Six years ago, a huge part of the Pacific Ocean near North America quickly warmed, reaching temperatures more than 5 degrees Fahrenheit above normal. Nicknamed “the blob,” it persisted for two years, with devastating impacts on marine life, including sea lions and salmon.
The blob was a marine heat wave, the oceanic equivalent of a deadly summer atmospheric one. It was far from a solitary event: Tens of thousands have occurred in the past four decades, although most are far smaller and last for days rather than years. The largest and longest ones have occurred with increasing frequency over time.
On Thursday, scientists revealed the culprit. Climate change, they said, is making severe marine heat waves much more likely.
The study, published in the journal Science, looked at the blob and six other large events around the world, including one in the Northwest Atlantic in 2012. Human-caused global warming made these events at least 20 times more likely, the researchers found.
“Some of these couldn’t even have occurred without climate change,” said Charlotte Laufkötter, a marine scientist at the University of Bern in Switzerland and the lead author of the study.
In a world with no human-caused warming, a large marine heat wave would have had about a 0.1 per cent chance of occurring in any given year — what is called a thousand-year event. But with the current rate of global warming, an ocean heat wave like that could soon have as much as a 10 per cent chance of occurring, the study found.
Laufkötter said the likelihood of these large events would continue to increase as the world keeps warming. And if emissions of greenhouse gases continue at a high level for decades and average global temperatures reach about 5 degrees above preindustrial levels, some parts of the oceans may be in a continuous state of extreme heat.
In effect, the blob may become permanent. Already, a marine heat wave resembling the blob has emerged in the past year off northwestern North America.
Pippa Moore, a marine ecologist at Newcastle University in England who was not involved in the study, said earlier research had found links between climate change and major marine heat waves.
So the new study isn’t surprising, she said. “But what’s really nice is they’ve done a formal attribution study that shows it,” Moore said.
An attribution study looks for the connection, if any, between climate change and extreme weather events by comparing simulations of the current warming world with simulations of a world in which human activity had not pumped billions of tons of heat-trapping gases into the atmosphere. These kinds of studies have been done for many events on land, including atmospheric heat waves and extreme rainfall, but very few have been done on marine heat waves.

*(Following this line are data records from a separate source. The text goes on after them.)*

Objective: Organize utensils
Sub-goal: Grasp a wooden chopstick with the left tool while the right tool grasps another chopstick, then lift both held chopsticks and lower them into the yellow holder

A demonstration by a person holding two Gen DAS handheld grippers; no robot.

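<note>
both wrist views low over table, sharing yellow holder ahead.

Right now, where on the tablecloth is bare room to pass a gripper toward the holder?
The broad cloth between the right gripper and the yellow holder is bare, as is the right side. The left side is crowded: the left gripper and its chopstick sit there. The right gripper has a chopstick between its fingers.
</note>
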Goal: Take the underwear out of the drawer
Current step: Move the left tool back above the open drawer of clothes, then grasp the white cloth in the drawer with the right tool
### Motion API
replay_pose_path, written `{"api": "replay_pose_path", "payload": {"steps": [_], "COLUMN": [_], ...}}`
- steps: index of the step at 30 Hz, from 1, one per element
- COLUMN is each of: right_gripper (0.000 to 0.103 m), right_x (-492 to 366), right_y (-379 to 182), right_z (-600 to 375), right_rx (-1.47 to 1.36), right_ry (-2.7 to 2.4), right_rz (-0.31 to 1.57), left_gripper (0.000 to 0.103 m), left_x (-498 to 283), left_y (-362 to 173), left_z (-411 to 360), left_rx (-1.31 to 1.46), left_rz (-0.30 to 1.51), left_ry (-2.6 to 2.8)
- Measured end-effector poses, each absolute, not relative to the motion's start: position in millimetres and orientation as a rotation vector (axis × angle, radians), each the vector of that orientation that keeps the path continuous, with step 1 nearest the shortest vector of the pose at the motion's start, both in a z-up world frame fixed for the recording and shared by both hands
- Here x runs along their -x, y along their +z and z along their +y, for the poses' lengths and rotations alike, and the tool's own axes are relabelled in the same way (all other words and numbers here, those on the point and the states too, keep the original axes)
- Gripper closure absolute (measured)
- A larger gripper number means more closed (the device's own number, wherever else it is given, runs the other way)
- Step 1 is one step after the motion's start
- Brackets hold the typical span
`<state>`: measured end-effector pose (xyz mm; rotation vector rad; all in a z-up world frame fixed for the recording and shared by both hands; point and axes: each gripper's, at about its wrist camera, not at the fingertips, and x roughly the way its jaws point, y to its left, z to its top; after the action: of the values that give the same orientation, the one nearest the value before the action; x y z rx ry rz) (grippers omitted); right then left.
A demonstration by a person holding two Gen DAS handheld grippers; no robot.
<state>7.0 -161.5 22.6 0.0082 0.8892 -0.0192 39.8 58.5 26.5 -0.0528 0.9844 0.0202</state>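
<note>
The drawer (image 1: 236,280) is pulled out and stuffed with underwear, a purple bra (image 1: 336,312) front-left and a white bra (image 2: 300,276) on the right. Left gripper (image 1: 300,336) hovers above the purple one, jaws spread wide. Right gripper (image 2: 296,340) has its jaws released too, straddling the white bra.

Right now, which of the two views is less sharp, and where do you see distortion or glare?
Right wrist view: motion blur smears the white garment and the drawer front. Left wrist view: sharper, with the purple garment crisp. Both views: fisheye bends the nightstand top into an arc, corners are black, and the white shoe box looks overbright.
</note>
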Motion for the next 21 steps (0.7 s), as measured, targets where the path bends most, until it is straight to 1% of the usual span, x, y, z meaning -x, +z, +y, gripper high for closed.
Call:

The oceans absorb most of the excess heat trapped by greenhouse gases. But Moore, who studies the ecological impacts of these heat waves, said it is how fast the water warms, rather than its ultimate temperature, that is most damaging to marine organisms.
“That rate of heat rising is just too quick for their physiology to cope with,” she said. “It leads to reduced growth rates, heightened risk of disease and greater mortality.”
But for sea lions and some other creatures, she said, the effects may be indirect. The heat wave may cause a source of food to die off or migrate. Heat waves can also lead to toxic algae blooms that can kill fish.
The events can affect humans, too. The blob in the Pacific may have influenced weather patterns on the West Coast, worsening drought in California, for example. The 2012 heat wave in the Atlantic affected the lobster harvest in the Gulf of Maine and raised trade tensions between the United States and Canada.
There are many reasons the heat waves form, Moore said, including the influence of large-scale ocean-atmosphere interactions like El Niño. The blob was affected by a persistent ridge of high-pressure air over western North America that allowed stagnant air to linger over the ocean, leading to rapid warming.